§ **TASK GOAL**
With the line containing "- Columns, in" as the start and the line containing "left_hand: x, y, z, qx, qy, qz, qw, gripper" as the end, transcribe that span of the entries below exactly, including both.

§ **SUPPLIED ENTRIES**
= Beginning of Section =

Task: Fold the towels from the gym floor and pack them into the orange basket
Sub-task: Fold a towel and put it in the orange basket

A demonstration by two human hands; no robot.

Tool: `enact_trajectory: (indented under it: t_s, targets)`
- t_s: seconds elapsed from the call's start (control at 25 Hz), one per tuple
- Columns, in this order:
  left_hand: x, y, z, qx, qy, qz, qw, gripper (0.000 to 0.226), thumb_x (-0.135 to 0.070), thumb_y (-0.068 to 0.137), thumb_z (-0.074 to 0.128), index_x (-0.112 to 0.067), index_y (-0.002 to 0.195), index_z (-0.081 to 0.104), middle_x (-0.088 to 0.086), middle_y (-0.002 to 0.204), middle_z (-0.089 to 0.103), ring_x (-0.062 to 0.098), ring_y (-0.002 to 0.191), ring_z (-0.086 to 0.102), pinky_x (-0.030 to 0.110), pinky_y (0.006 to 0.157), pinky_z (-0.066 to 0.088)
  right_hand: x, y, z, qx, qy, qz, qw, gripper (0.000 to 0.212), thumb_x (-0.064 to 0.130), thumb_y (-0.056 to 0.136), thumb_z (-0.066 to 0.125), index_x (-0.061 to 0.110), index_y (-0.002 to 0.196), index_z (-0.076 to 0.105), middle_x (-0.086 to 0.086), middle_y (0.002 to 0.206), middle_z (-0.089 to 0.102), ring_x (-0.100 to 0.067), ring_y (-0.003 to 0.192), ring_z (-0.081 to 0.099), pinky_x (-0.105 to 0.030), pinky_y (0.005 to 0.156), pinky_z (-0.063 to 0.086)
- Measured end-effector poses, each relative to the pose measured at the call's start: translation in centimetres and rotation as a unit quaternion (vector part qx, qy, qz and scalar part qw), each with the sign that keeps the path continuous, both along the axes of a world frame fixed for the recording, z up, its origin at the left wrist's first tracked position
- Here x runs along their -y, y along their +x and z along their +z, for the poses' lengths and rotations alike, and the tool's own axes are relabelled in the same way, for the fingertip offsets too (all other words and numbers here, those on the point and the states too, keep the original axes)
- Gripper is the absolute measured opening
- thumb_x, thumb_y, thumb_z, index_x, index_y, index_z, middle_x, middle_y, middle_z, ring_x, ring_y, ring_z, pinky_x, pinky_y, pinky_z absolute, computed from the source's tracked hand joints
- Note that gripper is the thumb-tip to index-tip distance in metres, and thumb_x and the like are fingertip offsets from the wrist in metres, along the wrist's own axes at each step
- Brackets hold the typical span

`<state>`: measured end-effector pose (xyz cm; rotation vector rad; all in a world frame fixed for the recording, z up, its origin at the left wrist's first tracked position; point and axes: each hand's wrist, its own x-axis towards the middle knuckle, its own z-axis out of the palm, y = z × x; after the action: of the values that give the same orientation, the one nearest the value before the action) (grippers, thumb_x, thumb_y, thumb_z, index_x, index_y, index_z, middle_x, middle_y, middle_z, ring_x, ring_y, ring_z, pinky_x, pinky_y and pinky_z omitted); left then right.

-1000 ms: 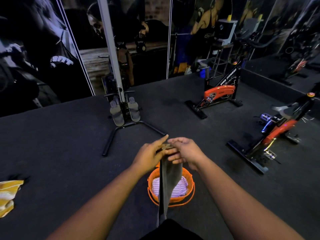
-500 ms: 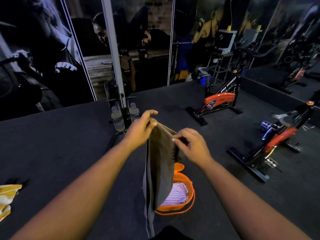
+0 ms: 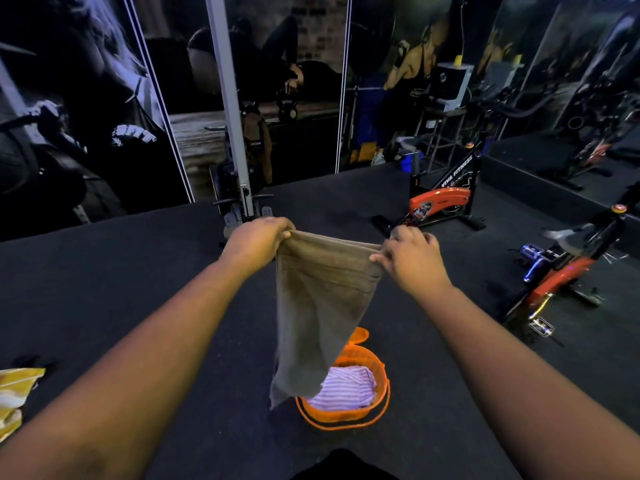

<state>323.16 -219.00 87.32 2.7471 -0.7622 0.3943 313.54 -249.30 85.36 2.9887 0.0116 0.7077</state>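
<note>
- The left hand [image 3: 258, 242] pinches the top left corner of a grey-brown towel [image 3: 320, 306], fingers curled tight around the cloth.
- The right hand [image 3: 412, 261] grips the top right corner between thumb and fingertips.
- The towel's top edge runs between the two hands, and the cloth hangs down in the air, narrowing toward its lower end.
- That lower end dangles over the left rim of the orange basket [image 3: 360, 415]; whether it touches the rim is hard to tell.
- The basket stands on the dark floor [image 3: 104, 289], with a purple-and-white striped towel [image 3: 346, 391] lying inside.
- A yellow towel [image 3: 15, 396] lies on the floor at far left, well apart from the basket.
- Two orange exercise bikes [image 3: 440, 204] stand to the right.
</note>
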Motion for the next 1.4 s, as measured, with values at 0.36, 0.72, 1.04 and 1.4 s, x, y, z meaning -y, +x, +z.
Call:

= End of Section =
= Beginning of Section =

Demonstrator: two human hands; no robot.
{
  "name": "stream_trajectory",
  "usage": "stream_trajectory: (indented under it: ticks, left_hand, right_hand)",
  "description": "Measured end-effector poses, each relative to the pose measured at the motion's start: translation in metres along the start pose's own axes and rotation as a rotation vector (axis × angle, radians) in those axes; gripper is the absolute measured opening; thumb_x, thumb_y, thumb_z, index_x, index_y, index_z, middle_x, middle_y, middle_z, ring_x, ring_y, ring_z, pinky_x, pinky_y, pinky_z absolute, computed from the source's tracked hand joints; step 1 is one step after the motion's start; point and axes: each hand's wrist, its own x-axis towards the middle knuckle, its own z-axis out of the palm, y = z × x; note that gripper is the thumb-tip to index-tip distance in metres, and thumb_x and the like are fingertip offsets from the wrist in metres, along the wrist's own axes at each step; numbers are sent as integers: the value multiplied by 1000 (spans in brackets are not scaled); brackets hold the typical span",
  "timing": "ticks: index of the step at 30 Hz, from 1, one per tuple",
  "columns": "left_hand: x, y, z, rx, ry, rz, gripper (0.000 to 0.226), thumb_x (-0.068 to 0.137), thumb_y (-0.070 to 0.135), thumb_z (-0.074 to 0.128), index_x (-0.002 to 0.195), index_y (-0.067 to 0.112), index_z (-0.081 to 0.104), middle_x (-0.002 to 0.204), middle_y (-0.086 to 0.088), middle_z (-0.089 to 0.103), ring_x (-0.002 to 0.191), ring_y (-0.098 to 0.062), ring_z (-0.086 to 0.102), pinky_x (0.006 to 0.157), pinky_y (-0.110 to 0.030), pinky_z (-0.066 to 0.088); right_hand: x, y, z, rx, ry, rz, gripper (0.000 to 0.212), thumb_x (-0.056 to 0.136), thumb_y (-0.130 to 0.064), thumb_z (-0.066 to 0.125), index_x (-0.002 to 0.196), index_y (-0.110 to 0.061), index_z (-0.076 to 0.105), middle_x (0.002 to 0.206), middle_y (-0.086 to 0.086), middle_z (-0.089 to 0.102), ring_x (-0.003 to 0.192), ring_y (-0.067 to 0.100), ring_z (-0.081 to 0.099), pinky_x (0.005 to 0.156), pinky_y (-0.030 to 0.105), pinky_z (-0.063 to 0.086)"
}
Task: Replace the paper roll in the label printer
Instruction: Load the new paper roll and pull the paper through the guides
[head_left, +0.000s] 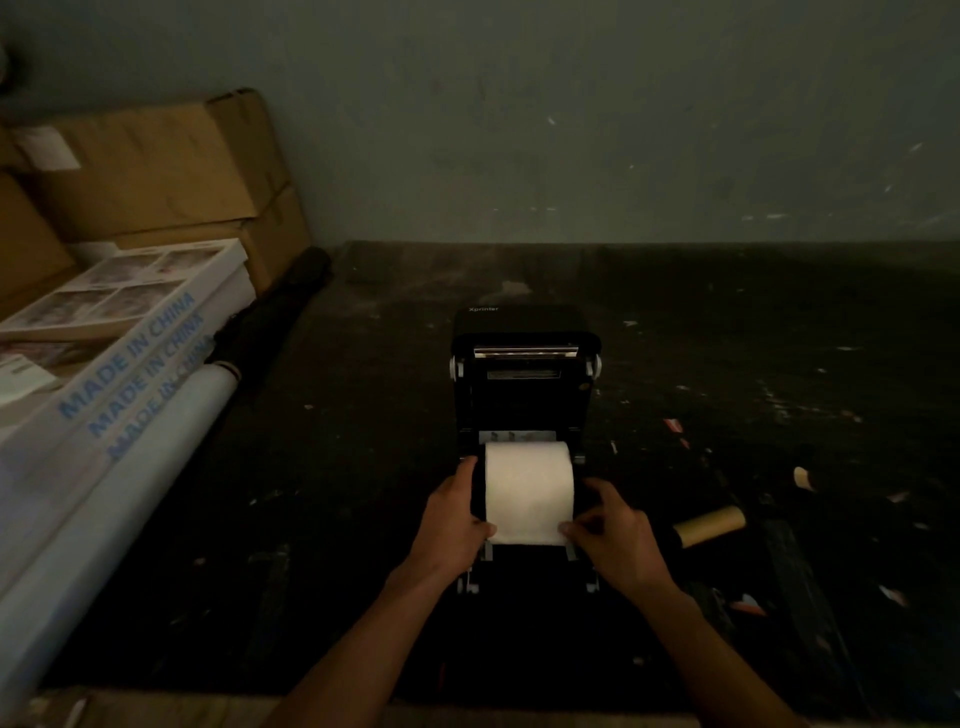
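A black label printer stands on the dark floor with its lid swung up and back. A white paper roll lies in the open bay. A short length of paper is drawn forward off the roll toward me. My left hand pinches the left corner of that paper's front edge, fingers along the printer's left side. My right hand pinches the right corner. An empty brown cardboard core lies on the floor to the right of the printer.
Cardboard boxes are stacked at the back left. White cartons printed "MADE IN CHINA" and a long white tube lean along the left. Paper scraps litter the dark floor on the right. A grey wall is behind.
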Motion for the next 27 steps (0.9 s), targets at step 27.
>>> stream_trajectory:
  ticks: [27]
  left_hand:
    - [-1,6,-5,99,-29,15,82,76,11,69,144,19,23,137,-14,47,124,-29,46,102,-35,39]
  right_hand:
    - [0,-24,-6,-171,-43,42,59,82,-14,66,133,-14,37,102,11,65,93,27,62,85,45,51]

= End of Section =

§ **SOLUTION FOR THIS PROBLEM**
- Columns, in this order:
  left_hand: x, y, z, qx, qy, qz, qw, gripper (0.000 to 0.226), thumb_x (-0.135 to 0.070), thumb_y (-0.068 to 0.137), thumb_z (-0.074 to 0.128), index_x (-0.112 to 0.067), index_y (-0.002 to 0.195), index_z (-0.081 to 0.104), middle_x (-0.088 to 0.086), middle_y (-0.002 to 0.204), middle_z (-0.089 to 0.103), ring_x (-0.062 to 0.098), ring_y (-0.002 to 0.191), ring_z (-0.086 to 0.102), pinky_x (-0.030 to 0.110), pinky_y (0.006 to 0.157), pinky_z (-0.066 to 0.088)

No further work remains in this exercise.